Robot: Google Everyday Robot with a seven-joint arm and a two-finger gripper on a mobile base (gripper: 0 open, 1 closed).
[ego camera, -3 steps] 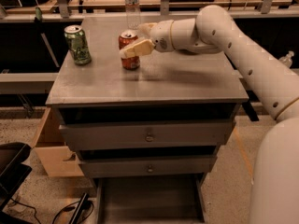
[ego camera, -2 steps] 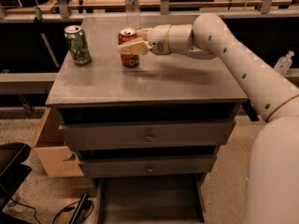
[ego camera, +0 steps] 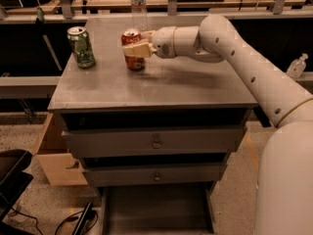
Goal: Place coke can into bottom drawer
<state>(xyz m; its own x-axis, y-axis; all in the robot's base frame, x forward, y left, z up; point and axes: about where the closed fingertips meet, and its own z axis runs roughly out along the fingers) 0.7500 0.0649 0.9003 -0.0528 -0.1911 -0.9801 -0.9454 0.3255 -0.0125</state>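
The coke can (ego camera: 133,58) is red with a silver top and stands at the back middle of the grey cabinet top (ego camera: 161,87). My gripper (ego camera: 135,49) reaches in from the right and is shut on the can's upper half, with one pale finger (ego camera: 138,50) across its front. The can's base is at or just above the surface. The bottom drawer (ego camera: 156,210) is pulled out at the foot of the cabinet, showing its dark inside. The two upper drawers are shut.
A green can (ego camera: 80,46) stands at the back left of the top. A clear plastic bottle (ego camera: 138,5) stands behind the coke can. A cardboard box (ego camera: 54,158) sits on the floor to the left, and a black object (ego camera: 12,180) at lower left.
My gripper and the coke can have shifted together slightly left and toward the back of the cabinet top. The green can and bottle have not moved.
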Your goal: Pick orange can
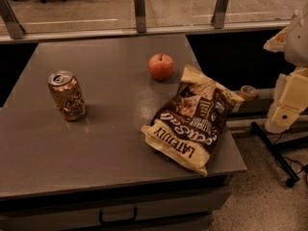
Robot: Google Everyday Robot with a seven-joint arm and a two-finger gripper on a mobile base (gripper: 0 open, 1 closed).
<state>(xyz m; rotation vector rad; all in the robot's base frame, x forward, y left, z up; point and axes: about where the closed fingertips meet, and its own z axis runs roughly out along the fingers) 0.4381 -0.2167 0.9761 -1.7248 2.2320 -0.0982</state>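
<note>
The orange can (pixel 67 96) stands upright on the left part of the grey table (pixel 96 148), its silver pull-tab top facing up and pale marks on its side. My gripper (pixel 285 110) is part of the cream-coloured arm at the far right edge of the view. It hangs beyond the table's right side, far from the can and holding nothing that I can see.
A reddish apple (pixel 160 66) sits at the table's back middle. A brown and cream chip bag (pixel 192 119) lies at the right front corner. A tape roll (pixel 248 92) and a black stand base (pixel 276 153) are on the right. A glass railing (pixel 139 13) runs behind the table.
</note>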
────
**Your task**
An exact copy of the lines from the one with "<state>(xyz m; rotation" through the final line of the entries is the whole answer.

**Solution for this problem**
<state>(xyz m; rotation vector rad; all in the robot's base frame, x forward, y left, z up; point and axes: about where the closed fingertips meet, and its own z axis runs roughly out along the fingers) 0.4381 -0.2167 0.9761 -1.7248 2.2320 -0.0982</state>
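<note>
The orange can (pixel 67 96) stands upright on the left part of the grey table (pixel 96 148), its silver pull-tab top facing up and pale marks on its side. My gripper (pixel 285 110) is part of the cream-coloured arm at the far right edge of the view. It hangs beyond the table's right side, far from the can and holding nothing that I can see.
A reddish apple (pixel 160 66) sits at the table's back middle. A brown and cream chip bag (pixel 192 119) lies at the right front corner. A tape roll (pixel 248 92) and a black stand base (pixel 276 153) are on the right. A glass railing (pixel 139 13) runs behind the table.
</note>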

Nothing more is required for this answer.